• **Try it**
Every line in the records below between the one holding "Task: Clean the" and the one holding "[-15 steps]", inclusive, is to be set down exactly; all other lines are to be left out.

* * *

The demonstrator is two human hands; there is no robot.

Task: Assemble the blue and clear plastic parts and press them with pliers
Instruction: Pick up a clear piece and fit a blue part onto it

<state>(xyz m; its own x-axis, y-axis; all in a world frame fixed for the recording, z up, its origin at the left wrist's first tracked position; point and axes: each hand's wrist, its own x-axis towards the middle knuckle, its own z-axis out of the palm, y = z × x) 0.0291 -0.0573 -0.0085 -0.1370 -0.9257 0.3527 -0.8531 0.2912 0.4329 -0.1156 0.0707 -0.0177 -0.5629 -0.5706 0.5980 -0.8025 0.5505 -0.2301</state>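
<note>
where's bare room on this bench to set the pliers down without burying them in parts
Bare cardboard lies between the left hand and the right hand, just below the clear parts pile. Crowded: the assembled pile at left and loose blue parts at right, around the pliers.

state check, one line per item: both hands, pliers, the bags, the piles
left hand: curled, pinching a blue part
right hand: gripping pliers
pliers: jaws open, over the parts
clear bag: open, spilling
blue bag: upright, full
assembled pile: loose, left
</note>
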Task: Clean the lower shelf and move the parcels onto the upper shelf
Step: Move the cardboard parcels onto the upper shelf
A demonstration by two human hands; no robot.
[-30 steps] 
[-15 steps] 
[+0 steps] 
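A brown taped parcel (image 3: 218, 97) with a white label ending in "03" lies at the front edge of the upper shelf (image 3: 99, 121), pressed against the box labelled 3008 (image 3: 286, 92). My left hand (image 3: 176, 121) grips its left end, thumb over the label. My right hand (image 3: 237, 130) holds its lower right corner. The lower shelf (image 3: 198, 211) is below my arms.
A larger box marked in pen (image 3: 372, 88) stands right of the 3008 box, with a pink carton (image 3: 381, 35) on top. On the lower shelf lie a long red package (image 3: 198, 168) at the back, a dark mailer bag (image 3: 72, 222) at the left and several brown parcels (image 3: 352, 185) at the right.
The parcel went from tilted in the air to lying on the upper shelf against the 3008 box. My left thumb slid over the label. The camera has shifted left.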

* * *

• **Exercise result**
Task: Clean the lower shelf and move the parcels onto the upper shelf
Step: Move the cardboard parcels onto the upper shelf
A demonstration by two human hands; no robot.
[-30 steps] 
[-15 steps] 

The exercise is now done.